Accanto alla soddisfazione per una simile esperienza di lettura e alle lodi per l’innegabile talento narrativo dello scritture, va però colta l’occasione per muovere anche qualche critica in quanto alcuni elementi del romanzo potrebbero risultare un po’ ostici da accettare. Come accennato poc’anzi, l’estrema lucidità e precisione del resoconto di Teddy risulta infatti sospetta, riuscendo a confezionare un diario impeccabile e stilisticamente perfetto malgrado sia ferito e prossimo alla fine. Analogamente, la presenza del lungo racconto di Kevin potrebbe costituire per certi lettori una parentesi troppo ampia, che smorza il crescendo costruito sino a quel momento proponendo un forte cambiamento di contesto, una Baltimora divenuta improvvisamente città marittima, al pari di certi paesaggi visti in Blue Submarine No. 6 o di alcune illustrazioni del manga Hotel di Boichi, contrapposta ai paesaggi rocciosi degli Appalachi.
Per finire il buio risulta un elemento decisamente sottovalutato: l’oscurità totale di un mondo senza più luci artificiali né stelle sicuramente non consente quella visibilità che invece Teddy dimostra di avere in quell’ultima notte, prima di cedere definitivamente al disperato e folle bisogno di nicotina, prima della comparsa del Behemoth, un immenso verme dalle dimensioni di una palazzina che divorerà ogni più intima speranza del gruppo di superstiti.

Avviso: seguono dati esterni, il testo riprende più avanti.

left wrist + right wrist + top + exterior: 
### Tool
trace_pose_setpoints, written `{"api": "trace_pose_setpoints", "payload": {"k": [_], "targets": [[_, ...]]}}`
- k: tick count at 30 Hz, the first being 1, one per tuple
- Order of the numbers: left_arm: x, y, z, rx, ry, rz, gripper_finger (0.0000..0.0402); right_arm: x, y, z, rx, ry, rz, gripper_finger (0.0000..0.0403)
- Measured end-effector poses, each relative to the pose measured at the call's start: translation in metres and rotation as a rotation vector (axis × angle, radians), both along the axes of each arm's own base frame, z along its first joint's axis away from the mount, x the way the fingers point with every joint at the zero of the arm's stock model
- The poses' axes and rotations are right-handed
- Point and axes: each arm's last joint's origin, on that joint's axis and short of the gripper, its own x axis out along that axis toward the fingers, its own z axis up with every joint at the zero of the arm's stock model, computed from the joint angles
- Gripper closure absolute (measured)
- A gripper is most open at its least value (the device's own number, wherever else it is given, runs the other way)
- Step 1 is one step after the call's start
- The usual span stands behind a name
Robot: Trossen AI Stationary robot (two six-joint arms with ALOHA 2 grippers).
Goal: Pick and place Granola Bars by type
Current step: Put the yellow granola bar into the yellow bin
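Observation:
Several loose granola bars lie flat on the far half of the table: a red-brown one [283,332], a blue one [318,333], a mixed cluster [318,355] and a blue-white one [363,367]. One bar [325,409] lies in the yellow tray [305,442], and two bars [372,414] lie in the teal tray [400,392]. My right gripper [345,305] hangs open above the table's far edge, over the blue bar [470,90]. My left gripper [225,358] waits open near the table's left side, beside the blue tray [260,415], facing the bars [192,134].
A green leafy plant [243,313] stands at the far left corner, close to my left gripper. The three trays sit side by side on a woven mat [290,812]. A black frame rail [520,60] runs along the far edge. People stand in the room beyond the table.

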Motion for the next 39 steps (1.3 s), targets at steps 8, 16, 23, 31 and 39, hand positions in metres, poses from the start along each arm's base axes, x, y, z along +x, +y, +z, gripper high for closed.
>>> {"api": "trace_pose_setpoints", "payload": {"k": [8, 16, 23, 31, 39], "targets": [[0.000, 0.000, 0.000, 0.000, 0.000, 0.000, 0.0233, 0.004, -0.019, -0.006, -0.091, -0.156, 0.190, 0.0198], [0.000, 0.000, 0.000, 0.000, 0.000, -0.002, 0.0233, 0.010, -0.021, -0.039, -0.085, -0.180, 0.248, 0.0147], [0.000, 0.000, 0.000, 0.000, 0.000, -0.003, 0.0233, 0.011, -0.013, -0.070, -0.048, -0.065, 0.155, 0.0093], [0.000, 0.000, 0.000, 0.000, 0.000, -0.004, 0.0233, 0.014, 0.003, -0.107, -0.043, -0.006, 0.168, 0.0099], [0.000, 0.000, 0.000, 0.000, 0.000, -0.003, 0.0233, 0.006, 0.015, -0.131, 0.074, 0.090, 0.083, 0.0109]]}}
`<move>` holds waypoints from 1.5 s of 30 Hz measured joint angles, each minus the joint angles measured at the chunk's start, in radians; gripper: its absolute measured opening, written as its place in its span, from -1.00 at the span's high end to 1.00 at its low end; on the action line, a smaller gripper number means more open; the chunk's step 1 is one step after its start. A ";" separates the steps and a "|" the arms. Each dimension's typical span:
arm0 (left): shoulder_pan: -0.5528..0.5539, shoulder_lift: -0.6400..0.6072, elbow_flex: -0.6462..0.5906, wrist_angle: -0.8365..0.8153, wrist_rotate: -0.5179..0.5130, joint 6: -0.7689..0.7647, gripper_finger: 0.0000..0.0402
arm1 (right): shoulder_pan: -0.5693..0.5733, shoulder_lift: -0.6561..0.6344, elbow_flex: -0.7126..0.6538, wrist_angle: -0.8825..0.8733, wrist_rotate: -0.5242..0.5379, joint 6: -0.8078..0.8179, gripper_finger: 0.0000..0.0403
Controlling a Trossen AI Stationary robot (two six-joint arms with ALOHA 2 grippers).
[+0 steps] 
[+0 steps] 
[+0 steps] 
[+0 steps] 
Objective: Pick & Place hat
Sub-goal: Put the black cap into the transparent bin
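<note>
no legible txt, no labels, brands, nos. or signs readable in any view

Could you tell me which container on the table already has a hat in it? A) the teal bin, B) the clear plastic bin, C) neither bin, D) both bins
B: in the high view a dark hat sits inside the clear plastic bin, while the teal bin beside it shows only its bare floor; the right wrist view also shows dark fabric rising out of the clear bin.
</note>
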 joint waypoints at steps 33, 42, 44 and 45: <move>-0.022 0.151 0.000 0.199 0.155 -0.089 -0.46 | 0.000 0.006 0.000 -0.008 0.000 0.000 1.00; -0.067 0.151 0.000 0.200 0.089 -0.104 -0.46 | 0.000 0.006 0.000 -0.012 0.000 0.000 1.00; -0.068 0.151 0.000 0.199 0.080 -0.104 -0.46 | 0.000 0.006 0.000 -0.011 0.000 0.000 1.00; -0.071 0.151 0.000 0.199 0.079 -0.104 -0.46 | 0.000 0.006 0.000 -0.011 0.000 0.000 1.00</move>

I vermi, esattamente come recita il titolo, costituiscono infine uno degli elementi che maggiormente riesce a caratterizzare questa storia horror, rendendola inquietante e cupa oltremodo, una sensazione acuita dalla natura irrazionale e incontrollabile che apparentemente posseggono. Esseri viscidi e ripugnanti, senza occhi né arti, con cui, diversamente da belve fameliche o alieni provenienti dallo spazio, sembra non essere possibile alcuna strategia. Resistenti e incomprensibili, capaci addirittura di minare quelle stesse fondamenta su cui si poggia l’arroganza della razza umana nel ritenersi a buon diritto padrona assoluta del pianeta Terra, rappresentano una minaccia difficilissima da contrastare. Il loro aspetto, il fascino preistorico che posseggono e il loro aspetto flaccido sanno risvegliare ribrezzo e timori irrazionali lasciando intuire che non sono necessarie armi o zanne per minacciare la vita terrestre. Perfettamente in linea con ciò, sembrano essere sufficienti la furia degli elementi o la presenza di batteri analoghi a quelli rinvenuti a Fukushima dopo il disastro nucleare del 2011 a minare le condizioni stesse della sopravvivenza, lasciandoci d’un tratto indifesi e sgomenti dinnanzi alla potenza sublime della natura o ai misteri che si celano nelle profondità della Terra e degli oscuri anfratti oceanici.